Pokazano, jak system zmiany pracy wpłynie na Twoje opcje walki. Bycie szefem kuchni ma tę dodatkową zaletę, że pozwala spalić żywcem mofo. Twoja towarzyszka może stać się dominacją i to wszystko sprawia, że zastanawiam się, jak głupie musi być fajne szkolenie policyjne w takim świecie. Czy otrzymujesz dodatkowe obrażenia za mówienie i przyjmowanie póz, jakbyś był w Jojo?
Tym razem w trakcie gry gracze będą mieli dostęp do trzech obszarów: Tokio, Osaki i Jokohamy. Każdy z nich został odtworzony tak, jak jest obecnie, aby gracze mogli cieszyć się szeroką gamą zajęć pobocznych w drodze do dojścia do władzy.

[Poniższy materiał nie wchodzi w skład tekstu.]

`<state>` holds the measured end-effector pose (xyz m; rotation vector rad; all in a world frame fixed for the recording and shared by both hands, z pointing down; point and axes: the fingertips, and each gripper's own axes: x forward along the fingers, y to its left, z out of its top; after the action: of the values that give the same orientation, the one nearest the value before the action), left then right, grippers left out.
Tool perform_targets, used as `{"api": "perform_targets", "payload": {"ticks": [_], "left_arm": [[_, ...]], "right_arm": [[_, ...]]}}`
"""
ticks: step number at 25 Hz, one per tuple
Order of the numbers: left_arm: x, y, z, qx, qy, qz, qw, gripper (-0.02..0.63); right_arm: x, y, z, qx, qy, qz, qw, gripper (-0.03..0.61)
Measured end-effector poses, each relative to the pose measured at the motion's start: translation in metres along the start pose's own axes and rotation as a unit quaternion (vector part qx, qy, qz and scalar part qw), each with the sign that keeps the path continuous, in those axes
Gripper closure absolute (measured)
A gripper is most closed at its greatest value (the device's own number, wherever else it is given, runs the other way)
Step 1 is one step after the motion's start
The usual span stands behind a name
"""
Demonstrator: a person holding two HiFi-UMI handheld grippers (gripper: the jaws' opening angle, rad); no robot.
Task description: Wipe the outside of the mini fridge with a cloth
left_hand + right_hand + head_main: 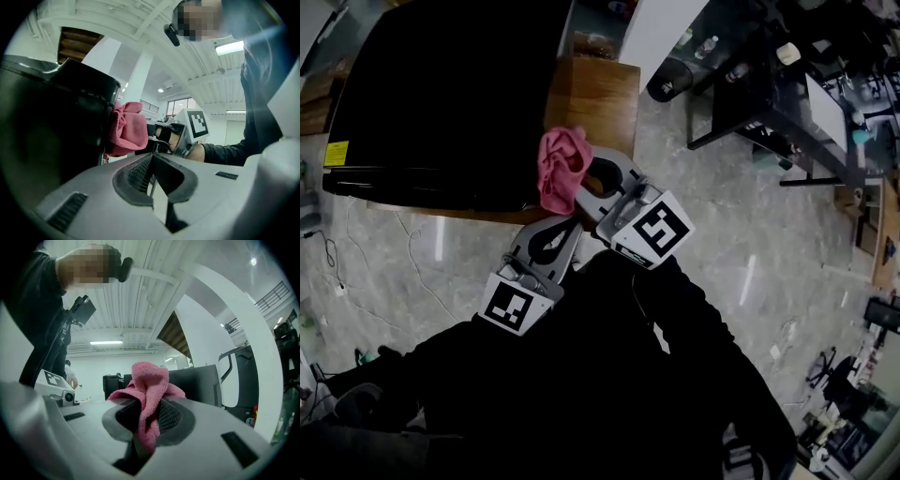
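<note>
A: Entry one. Where does the mini fridge (441,94) stand?

B: Upper left in the head view, black, seen from above. It rests on a wooden stand (600,94), whose top shows bare to the fridge's right. A grey marbled floor (741,216) lies around the stand.

A: And the cloth (561,169)?

B: It is pink and bunched, at the fridge's near right corner. In the left gripper view it lies against the rounded black edge of the fridge and contact looks made. The head view alone does not settle it.

A: State of the right gripper (584,180)?

B: Its jaws pinch the cloth. In the right gripper view a fold runs down between the two ribbed pads, and the rest of the cloth bulges above the tips.

A: The left gripper (565,230)?

B: Its jaws are pressed together with nothing between them, as its own view shows. It sits just beside the right gripper, nearer the person's body. Its tips point toward the cloth but stay apart from it and short of the fridge.

A: Anything on the operator?

B: The dark sleeves (675,309) run from both grippers back to the bottom of the head view.
</note>
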<state>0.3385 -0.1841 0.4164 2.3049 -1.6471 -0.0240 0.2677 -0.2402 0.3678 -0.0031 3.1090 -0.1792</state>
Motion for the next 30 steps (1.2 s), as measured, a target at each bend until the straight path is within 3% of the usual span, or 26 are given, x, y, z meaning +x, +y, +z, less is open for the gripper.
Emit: {"api": "perform_targets", "payload": {"ticks": [7, 11, 13, 18, 30], "left_arm": [[0.022, 0.004, 0.014, 0.008, -0.043, 0.112, 0.9927, 0.609], [0.035, 0.003, 0.04, 0.004, -0.127, 0.171, 0.977, 0.609], [0.044, 0.006, 0.048, 0.014, -0.146, 0.201, 0.9685, 0.609], [0.054, 0.025, 0.041, 0.053, -0.114, 0.259, 0.9575, 0.609], [0.064, 0.032, 0.055, 0.082, -0.111, 0.309, 0.941, 0.609]], "right_arm": [[0.0, -0.037, -0.005, 0.026, -0.025, 0.036, 0.999, 0.519], [0.011, -0.061, -0.009, 0.018, -0.046, 0.04, 0.998, 0.52], [0.014, -0.075, -0.01, 0.009, -0.063, 0.031, 0.997, 0.52], [0.029, -0.115, -0.013, 0.027, -0.096, -0.014, 0.995, 0.52], [0.073, -0.235, -0.01, 0.003, -0.079, -0.09, 0.993, 0.523]]}}
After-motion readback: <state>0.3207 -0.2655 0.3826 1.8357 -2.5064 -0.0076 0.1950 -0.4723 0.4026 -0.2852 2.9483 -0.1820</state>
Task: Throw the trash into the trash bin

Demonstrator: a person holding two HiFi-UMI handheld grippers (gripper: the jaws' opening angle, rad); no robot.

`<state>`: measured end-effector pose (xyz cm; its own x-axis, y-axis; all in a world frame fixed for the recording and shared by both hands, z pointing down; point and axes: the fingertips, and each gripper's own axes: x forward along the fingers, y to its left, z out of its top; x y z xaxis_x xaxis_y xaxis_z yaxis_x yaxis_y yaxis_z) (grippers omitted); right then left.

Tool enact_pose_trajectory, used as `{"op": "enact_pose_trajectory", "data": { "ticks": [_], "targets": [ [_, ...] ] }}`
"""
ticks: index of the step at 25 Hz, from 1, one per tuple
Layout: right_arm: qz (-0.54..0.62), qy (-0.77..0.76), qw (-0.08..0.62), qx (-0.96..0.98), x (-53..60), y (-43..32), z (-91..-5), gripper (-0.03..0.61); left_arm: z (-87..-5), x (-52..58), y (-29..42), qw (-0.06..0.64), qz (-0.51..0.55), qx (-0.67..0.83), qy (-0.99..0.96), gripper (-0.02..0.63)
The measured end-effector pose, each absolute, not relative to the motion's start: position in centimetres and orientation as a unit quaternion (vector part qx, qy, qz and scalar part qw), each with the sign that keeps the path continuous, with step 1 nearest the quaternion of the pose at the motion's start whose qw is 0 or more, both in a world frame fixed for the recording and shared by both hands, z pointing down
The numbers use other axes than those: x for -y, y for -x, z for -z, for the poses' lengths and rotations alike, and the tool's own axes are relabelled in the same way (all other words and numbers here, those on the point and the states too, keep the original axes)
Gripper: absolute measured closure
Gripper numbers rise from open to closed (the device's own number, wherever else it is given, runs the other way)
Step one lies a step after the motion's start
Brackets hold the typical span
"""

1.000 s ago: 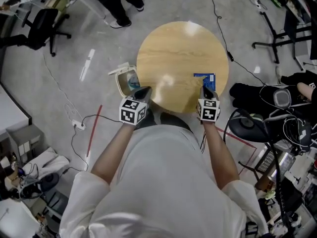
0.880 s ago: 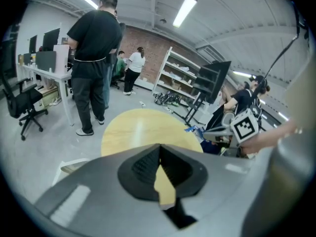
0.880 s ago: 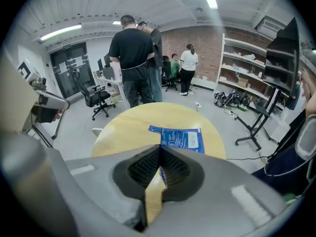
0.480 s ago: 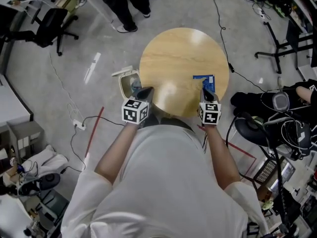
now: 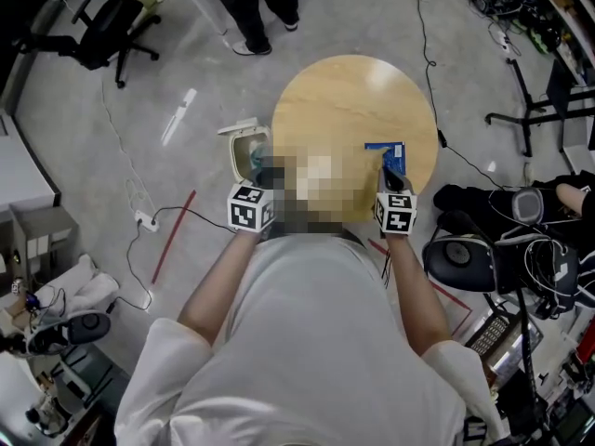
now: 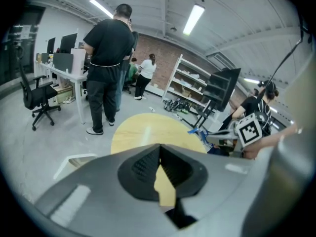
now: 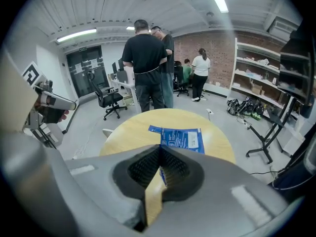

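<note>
**Legend.** A round, pale wooden table (image 5: pixel 358 91) bore a flat, glossy blue plastic packet (image 7: pixel 178 137) near its right edge. A small white plastic trash bin (image 5: pixel 244 151), lid raised, stood on the smooth grey floor (image 5: pixel 112 156) just beside the table's left. The ribbed dark jaws of the right gripper (image 7: pixel 160 148) were pressed together, tips at the packet's near edge, while those of the left gripper (image 6: pixel 159 148) were likewise together, nothing between them, near the bin.
</note>
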<state>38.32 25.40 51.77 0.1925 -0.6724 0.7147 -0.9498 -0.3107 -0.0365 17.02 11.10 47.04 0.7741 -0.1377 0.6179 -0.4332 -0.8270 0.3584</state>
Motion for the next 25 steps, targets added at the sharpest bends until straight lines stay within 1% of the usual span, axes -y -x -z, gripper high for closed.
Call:
{"op": "enact_pose_trajectory", "data": {
  "ticks": [14,25],
  "targets": [
    [-0.307,-0.711,0.225,0.591,-18.8,-31.1,-50.6,0.577,-45.9,-6.6,-9.5,0.258,-0.276,0.194,-0.905,0.611],
    [-0.297,-0.684,0.236,0.623,-14.9,-23.4,-50.1,0.577,-46.2,-4.4,-2.0,0.273,-0.268,0.221,-0.897,0.611]
  ]
}}
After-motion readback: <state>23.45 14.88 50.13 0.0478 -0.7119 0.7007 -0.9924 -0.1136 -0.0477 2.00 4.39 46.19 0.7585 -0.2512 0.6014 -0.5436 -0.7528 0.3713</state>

Każda z pobocznych aktywności wydaje się oferować dodatkowe korzyści bojowe po ich ukończeniu. Chociaż korzyści, które spowodują zadawanie pytań, na które nie chcesz odpowiadać… nigdy. Podobnie jak głupców trzeba uciszyć, tak rodzice, przyjaciele i rodzina wkroczą dokładnie w tym momencie.
Poza absurdem istnieje wywóz śmieci, hazard, prowadzenie klubów nocnych, karaoke, a nawet zarządzanie nieruchomościami wydaje się powracać. Gdyby nie absolutny absurd, który tak mocno kontrastował ze stylem poprzednich gier, zostałaby prawdopodobnie przyjęta jako zabawna i uwielbiana poboczna część serii.
Taka jest brutalna rzeczywistość tej gry. Nie da się jej uniknąć porównywania z poprzednimi odsłonami serii. Porównanie, które bardzo dobrze może zaszkodzić temu, co może okazać się jednym z najlepszych Yakuza gry w historii serii.
O tym, czy gra uda się pokonać wątpliwości ludzi, czy też spektakularnie zakończy się porażką, dowiemy się, gdy gra zostanie wydana w Japonii jeszcze w tym miesiącu, 16 styczniath i gdzieś później w tym roku na zachodzie.